Epidemic !!!Hi all it’s been a while since I’ve posted or indeed replied to a post but I do read every few days but life has been hectic lately for lots of different reasons including one to help with my RLS. I’m shocked that more and more people not only on here but whilst talking to other people have RLS or symptoms of RLS who’s not been diagnosed ! and we are still a long way away from a cure sleep deprivation is a big thing now and we all suffer from lack of sleep about time it came under the word epidemic
Epidemic: Epidemic !!!Hi all it’s been... - Restless Legs Syn...
Epidemic
Great to hear from you again Nick. I really hope that you are still managing with the pregabalin. But you’re absolutely right- every day there’s someone on this site desperate for help and getting no adequate response from their doctors.

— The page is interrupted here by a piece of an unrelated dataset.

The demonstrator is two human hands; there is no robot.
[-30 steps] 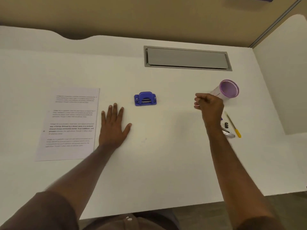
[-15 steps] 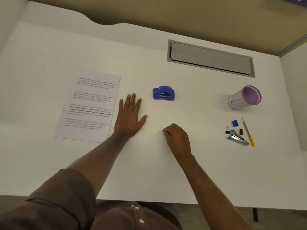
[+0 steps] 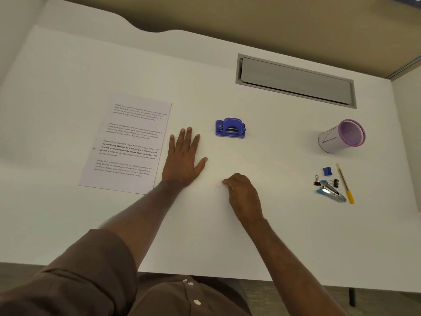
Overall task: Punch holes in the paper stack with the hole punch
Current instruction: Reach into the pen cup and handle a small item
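left hand [image 3: 185, 158] lay flat, fingers spread, beside paper stack [image 3: 127, 143]; right hand [image 3: 242, 192] curled, holding nothing visible. hole punch [image 3: 230, 128] sat untouched. squaring the sheets first looked wise.

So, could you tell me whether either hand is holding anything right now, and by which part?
Nothing visibly held: left hand lies flat on the desk; right hand is curled, apparently empty.

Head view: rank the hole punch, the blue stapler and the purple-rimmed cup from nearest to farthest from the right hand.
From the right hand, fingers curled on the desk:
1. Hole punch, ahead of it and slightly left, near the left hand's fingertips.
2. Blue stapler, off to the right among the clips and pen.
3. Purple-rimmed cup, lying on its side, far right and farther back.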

So not only an epidemic of sleeplessness, but also an epidemic of ignorance.
Education is an absolute priority- not sure how we set about changing the mind set of the older generation of GPs and neurologists, but hopefully the new generation are more willing to listen and learn!
Hope you’re getting a great tan walking about in this weather.
Well said, Joolsg -
'epidemic of ignorance' is perfect, at the centre of the heart-breaking posts we read every day, and which we should not have to read.

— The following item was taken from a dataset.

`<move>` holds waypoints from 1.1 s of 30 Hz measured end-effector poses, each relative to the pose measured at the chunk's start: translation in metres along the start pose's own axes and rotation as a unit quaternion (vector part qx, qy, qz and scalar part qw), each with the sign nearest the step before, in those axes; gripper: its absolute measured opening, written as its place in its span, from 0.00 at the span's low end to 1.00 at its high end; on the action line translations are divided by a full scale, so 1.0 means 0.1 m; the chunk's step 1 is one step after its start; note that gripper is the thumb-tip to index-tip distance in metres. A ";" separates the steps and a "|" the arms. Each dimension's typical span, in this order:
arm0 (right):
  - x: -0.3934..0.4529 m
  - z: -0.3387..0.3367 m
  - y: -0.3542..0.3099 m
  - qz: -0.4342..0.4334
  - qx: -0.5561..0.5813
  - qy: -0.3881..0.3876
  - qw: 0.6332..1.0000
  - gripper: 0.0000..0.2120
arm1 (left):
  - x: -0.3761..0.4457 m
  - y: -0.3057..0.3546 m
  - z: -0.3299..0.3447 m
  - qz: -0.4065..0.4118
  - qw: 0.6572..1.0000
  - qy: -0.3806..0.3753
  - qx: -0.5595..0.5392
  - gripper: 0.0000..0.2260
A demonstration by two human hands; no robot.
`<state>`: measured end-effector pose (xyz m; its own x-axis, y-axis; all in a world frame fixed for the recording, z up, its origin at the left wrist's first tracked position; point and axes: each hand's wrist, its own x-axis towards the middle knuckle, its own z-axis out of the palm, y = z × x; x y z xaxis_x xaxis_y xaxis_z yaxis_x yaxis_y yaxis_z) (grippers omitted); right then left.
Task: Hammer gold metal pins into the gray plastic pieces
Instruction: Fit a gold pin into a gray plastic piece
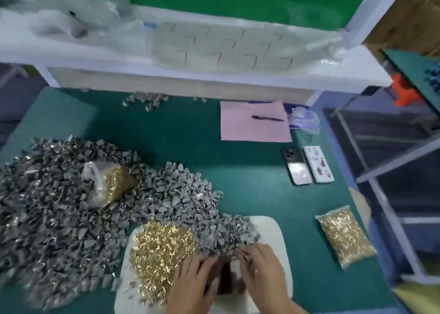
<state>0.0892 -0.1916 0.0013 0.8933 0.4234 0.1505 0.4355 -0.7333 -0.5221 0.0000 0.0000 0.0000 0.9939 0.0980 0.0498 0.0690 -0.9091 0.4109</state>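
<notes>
Both hands low on the white pad (273,230), close together. Left hand (192,282) with fingers curled, maybe on a dark blurry thing; too smeared to tell. Right hand (259,263) pinched something tiny. Gold pins (162,244) just left of left hand. Gray pieces (228,232) just past both hands' fingertips.

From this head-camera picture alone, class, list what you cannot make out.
- What the left hand and right hand hold: motion blur and the fingers hide it.
- The dark object between them: blurred, could be anything.
- Writing on the pink paper: too small.
- The gray pieces: pile cut off by the left edge.
</notes>
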 end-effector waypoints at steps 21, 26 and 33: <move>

A post a few days ago nailed the problem in the medical profession - CatoG was lucky enough to have an appointment with Doctor William Ondo (you replied). For me this highlights the fact that only a tiny percentage of medical doctors still do original research, and I wonder how many even read in an age when going to a free lunch-lecture given by a pharmaceutical company is sufficient to give them CME points.
Doctors Willis and Ekbom would not recognise their profession any more.
There is a huge body of literature easily available on the web, but we are the only ones who read it - or so it seems.
Hi Nick, I think the correct term might be "endemic" rather than epidemic. Epidemics come and go, RLS is just there! It doesn't seem as if it's going to go.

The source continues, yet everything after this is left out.